The one I bought was the Texas Instruments TI-30X IIS Scientific Calculator (yes, that is its whole name, thank you very much and it’s right from the blister packaging) and…

Well.

NOTE: To the person who now owns the calculator that got stolen from me waaay back when: Can I have my old Casio scientific calculator back, please?

Sounds kind of funny, doesn’t it? But seriously, man!
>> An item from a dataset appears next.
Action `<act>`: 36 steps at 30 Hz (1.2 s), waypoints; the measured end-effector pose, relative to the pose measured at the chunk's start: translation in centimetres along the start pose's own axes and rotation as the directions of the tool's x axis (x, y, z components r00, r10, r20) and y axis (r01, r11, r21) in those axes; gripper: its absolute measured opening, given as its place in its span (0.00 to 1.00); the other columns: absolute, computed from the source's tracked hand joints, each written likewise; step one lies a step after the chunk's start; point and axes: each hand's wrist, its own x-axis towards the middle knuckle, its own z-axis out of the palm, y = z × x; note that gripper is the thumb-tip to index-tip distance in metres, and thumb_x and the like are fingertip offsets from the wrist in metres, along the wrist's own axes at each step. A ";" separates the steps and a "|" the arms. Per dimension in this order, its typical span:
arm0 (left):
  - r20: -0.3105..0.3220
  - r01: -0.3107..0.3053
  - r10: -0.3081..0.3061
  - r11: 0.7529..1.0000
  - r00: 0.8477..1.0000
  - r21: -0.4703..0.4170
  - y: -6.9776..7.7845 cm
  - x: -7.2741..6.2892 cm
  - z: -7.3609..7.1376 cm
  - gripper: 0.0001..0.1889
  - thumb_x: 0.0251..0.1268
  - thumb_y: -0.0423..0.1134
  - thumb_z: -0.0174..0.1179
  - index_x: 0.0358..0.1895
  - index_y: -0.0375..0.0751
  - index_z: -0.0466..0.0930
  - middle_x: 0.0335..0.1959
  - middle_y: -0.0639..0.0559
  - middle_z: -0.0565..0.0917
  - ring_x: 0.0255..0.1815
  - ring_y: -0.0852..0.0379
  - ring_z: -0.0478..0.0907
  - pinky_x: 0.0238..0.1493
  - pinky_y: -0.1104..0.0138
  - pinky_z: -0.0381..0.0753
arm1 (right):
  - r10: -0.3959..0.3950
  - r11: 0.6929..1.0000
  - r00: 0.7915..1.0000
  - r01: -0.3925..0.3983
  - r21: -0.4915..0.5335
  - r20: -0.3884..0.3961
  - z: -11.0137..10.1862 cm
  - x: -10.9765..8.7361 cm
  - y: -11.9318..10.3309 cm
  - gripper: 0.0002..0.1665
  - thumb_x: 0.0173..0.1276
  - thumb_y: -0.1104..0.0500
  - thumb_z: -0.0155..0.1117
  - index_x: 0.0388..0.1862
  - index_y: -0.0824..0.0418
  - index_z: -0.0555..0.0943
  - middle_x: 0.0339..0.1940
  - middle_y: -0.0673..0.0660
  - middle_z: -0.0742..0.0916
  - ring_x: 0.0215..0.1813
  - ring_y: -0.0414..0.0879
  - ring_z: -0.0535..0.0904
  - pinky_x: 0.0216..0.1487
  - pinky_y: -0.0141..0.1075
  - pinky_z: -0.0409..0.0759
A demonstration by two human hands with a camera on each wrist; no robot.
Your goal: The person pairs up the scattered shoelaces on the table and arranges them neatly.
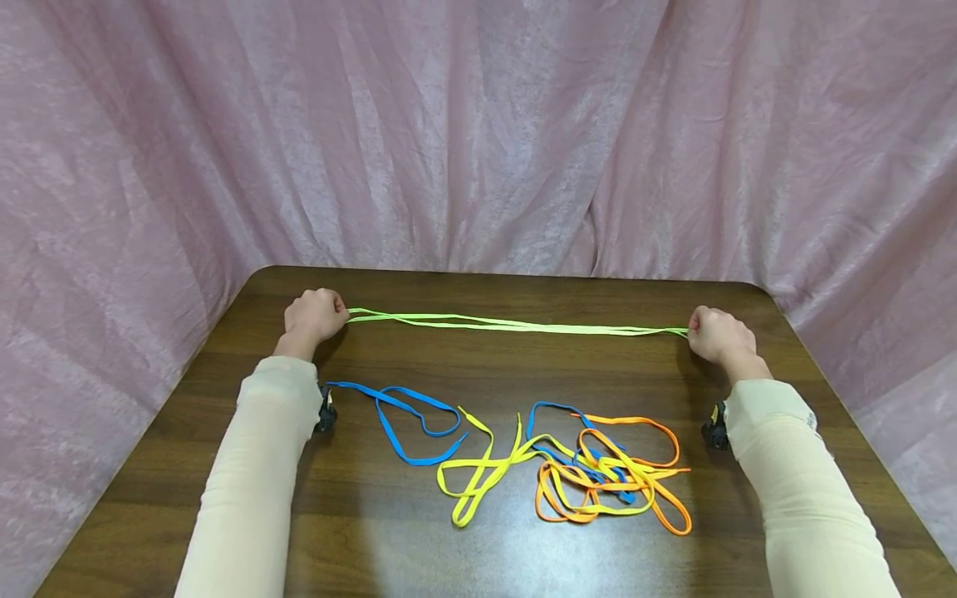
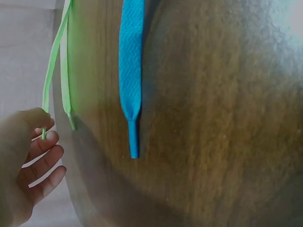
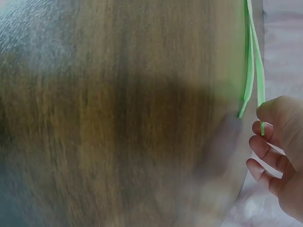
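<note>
Two flat neon-green shoelaces [image 1: 576,329] stretch side by side across the far part of the table, from one hand to the other. My left hand [image 1: 316,316] pinches one green end between thumb and index finger. In the left wrist view the other green lace's tip [image 2: 72,124] hangs free beside that hand. At the right, my right hand [image 1: 721,334] pinches a green end between thumb and finger, its tip [image 3: 262,128] poking out below. A second green tip [image 3: 241,112] lies loose next to it.
Nearer on the brown wooden table [image 1: 419,556] lies a loosely looped blue shoelace [image 1: 419,462]. To its right, a yellow shoelace [image 1: 462,522] tangles with an orange one [image 1: 564,519] and another blue one [image 1: 557,405]. A pink curtain [image 1: 478,141] hangs behind the table and along both sides.
</note>
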 end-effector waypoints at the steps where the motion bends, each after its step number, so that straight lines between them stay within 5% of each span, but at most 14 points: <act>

With the advent of all the new calculator ‘technology’? I really do miss my old Casio.

My old Casio was a half-metal and half-plastic hard-bodied scientific calculator with 90-someodd functions that: was thinner than two slimline CD jewel cases put together (and this included its case), had a single-line display, was solar and battery-powered, and had a hardshell sliding case.

It sounds like I’m gloating over what a fine specimen of a calculator that old Casio was and… I am, but the real selling point(s) of that old dinosaur is/are this/these:

Its single-line display delivered every calculation in a more-than-perfectly-readable format and if you just so happened to type in too many zeros at the end of that one number that you too-late realized read 397 MILLION and NOT 3 BILLION 970 MILLION, all you had to do was hit a conveniently placed backspace key that promptly erased that erroneous zero and turned your billions into the millions (boy, don’t I wish we could do that to the national debt!) that it was supposed to be. And the icing on the cake? It was completely affordable - even more affordable than the ones being sold now!

The younger generation probably thinks it’s funny that I mentioned the single-line display bit, but there’s a reason I stated it.

With the advent of new calculator technology and display capabilities, most scientific calculators - all, if you’re counting the ones of a reputable brand for sale in the office supply stores - now have two-line display capability and will - get this! - display fractions and square roots as they are displayed in text books.

I’m from the older generation of calculator users, so permit me a moment here to go, “As if middle school and high school kids can’t figure out that hitting ‘9′ and hitting the ’square root’ key and receiving a ‘3′ for an answer is the answer to ‘What is the square root of 9?’”

The visual designer in me can see how someone might think being able to see everything in all their fractioned and square rooted or cube rooted glory could be a useful thing, but the usability designer in me argues that the old calculator display methods WORKED FINE FOR YEARS and not only saved display space, but saved programming space as well.

It wasn’t broken, so why the hell did [they] go and ‘fix’ it?!

Oh, but of course! Usability reasons, of course! Kids don’t know how to read the single-line non-fraction-compliant screens and adults are apparently too dumb and/or lazy to read that little instruction SHEET that comes conveniently tucked into the case of the calculator!

To all that, I say phooey!

So what if a kid can’t use it? Here’s a newsflash! Scientific calculators - last I checked - were TOOLS NOT TOYS for the high school level students and the adults. ELEMENTARY SCHOOL-AGED KIDS DO NOT NEED CALCULATORS! … Or Blackberrys. Or laptops. … But that’s another rant for another time.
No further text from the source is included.